Il avait toujours voulu connaître le rayonnement agressif des villes, ces vastes utopies aux multiplicités sans fin ; et c’était bien dans ce cadre tout en nerfs et en muscles qu’il s’était résolu à bâtir les fondations de sa nouvelle vie. Campagnard, cependant peu enclin aux travaux manuels et à la débrouillardise, il s’était tout de même trouvé un bel appartement dans cette rue du 26, appellée « l’Equerre » pour ce qu’elle s’arrêtait à l’exact angle droit de la faculté de médecine, au sein de laquelle il comptait s’accomplir et devenir, une bonne fois pour toute, quelqu’un d’important.
C’était un jeune homme suffisamment frêle pour attirer une quinte de toux à chaque brassée de vent vagabonde, et l’on pouvait très distinctement voir les veines de son épais front, de ses mains irrégulières et fines, pour tout dire, tout à fait translucides.

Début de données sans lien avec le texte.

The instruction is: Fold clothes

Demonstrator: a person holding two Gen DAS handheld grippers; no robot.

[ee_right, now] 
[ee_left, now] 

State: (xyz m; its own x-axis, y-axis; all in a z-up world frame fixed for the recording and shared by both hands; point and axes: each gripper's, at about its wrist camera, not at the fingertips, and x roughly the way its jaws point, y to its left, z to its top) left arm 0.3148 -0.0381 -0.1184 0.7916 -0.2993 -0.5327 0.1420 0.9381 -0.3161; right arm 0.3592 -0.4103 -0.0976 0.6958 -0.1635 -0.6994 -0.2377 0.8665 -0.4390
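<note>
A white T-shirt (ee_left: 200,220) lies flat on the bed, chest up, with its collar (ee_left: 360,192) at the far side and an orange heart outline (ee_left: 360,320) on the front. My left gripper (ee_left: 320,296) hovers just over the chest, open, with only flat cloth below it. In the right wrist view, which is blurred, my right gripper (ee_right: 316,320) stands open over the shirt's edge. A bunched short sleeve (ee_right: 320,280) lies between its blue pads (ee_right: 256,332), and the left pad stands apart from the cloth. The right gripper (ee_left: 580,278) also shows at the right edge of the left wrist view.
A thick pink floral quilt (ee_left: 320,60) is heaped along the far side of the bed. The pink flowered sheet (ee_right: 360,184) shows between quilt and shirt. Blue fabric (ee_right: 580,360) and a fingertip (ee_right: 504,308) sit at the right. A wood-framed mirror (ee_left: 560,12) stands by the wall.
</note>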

Le mot « fantômatique » savait donc parfaitement le définir. Pourtant, le voici qui voulait rejoindre les mondanités usuelles et connaître les palpitations du cœur et des corps ; aidé au besoin de l’importante masse d’argent qu’il avait reçue de ses parents, pour commencer sur de solides bases.
L’appartement du 26 rue de l’Equerre correspondait tout à fait à cet état des choses : au lieu de s’étirer en large comme le font tout les appartements moderne, celui-ci voulait s’enorgueillir d’une hauteur de plafond à s’en donner le vertige, le tout, dans des tons d’une blancheur maladive. Ces deux-là s’étaient décidemment bien trouvés. Le locataire avant lui n’avait laissé, en tout et pour tout, qu’une version plus qu’éraillée du Don Quichotte, illisible, illustrée de curieuse manière par un visage tout à fait blême et inconnu, à la fois absorbé et fuyant, et un stylo, rouge écarlate, planté dans l’œillet de la porte principale.

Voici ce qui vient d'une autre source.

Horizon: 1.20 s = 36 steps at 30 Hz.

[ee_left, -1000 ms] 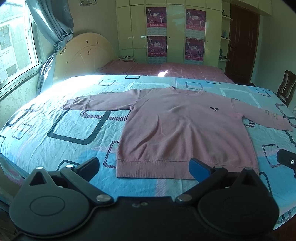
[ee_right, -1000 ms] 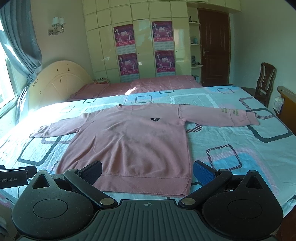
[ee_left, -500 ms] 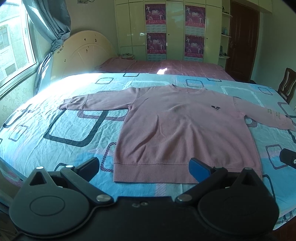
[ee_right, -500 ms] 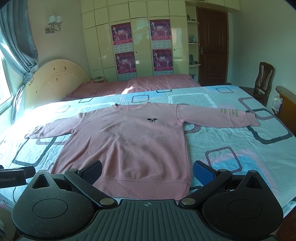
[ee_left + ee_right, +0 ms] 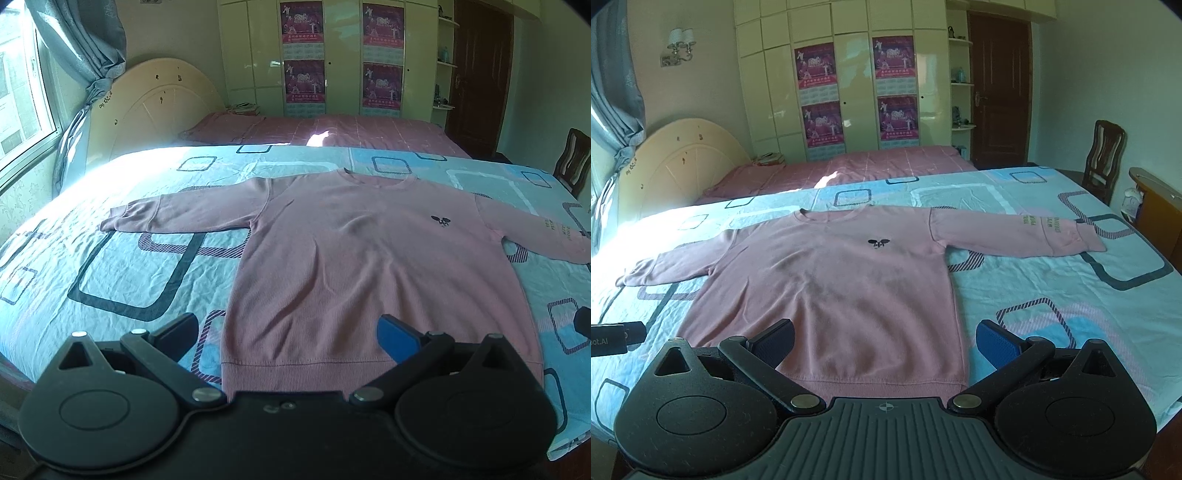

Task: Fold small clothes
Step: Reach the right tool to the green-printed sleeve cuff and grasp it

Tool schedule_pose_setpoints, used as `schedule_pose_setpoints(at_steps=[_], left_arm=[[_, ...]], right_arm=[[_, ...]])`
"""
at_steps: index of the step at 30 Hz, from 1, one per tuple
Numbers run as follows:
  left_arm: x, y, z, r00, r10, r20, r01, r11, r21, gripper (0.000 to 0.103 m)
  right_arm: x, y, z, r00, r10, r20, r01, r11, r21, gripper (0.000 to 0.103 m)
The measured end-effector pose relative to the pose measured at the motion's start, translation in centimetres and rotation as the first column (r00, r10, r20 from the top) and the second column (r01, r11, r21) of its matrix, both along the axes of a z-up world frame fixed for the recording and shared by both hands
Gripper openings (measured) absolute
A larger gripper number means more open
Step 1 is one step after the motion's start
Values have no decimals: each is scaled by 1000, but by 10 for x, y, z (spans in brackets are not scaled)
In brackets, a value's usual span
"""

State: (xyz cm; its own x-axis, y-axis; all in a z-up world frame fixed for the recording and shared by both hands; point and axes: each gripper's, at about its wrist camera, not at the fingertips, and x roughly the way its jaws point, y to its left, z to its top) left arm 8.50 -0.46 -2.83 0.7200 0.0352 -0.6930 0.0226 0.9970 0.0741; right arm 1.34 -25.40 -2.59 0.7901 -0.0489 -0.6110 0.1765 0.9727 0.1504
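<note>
At the bottom of each frame the two grippers are seen from behind. The left gripper point(image 5: 286, 330) is held with its jaws spread wide and nothing between them; the right gripper point(image 5: 884, 336) is likewise wide open and empty. Both are poised just short of the ribbed hem point(image 5: 369, 376), which runs across the lower middle of the left view, apparently without touching it.

Beyond the hem, the pink sweatshirt point(image 5: 831, 291) is laid flat and face up on the patterned bedsheet point(image 5: 1052, 288), filling the centre of both frames. One sleeve point(image 5: 177, 214) is stretched toward the left of the frame, the other sleeve point(image 5: 1015, 232) toward the right, and the collar point(image 5: 831, 214) lies farthest away.

No fold is seen anywhere. The task is judged to be at its very start: only the spreading is done, and every fold is left.
</note>
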Motion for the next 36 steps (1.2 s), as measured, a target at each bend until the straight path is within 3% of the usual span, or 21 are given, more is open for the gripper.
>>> schedule_pose_setpoints(at_steps=[19,36], left_arm=[[113,3,-13,998,-62,-21,62,998,26,103],[211,-72,-39,998,-30,-61,32,999,41,103]], right_arm=[[97,-7,-21,993,-111,-39,111,994,10,103],[188,-125,-62,981,-165,-98,166,986,4,103]])
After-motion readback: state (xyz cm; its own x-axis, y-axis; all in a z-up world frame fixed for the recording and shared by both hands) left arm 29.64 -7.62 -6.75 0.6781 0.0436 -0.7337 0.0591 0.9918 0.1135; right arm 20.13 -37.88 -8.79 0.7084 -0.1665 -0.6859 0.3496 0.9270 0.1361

Cette introduction pourra passer pour superflue ; il s’agissait de placer un contexte et un personnage, qu’ils puissent au moins, avant que tout ne commence vraiment, connaître un semblant de repos.
Il tenait régulièrement ses parents au courant de ses activités, par la voie barbare du téléphone ; puis, au bout de trois mois d’isolement Parisien, il cessa, et lorsqu’eux l’appelaient enfin, il disait que oui, tout allait bien, qu’il avait beaucoup de travail, qu’il n’avait pas le temps, que promis, il viendrait à noël, en les avertissant seulement de ne plus attendre pour l’instant d’appels de sa part, justifiant d’un « je vais me concentrer au maximum pour mes études, on s’écrira, c’est plus simple, je préfère ».
Tout autant, il cessa de fréquenter la faculté de médecine ainsi que les quelques rares amis qu’il se fit au sein de cette dernière. Se rompre du tumulte lui était devenu un besoin auquel il ne faisait même pas attention, lui qui pourtant rêvait d’agitation et de populace ; il s’agissait d’obéir à ce besoin, sans plus se poser de questions.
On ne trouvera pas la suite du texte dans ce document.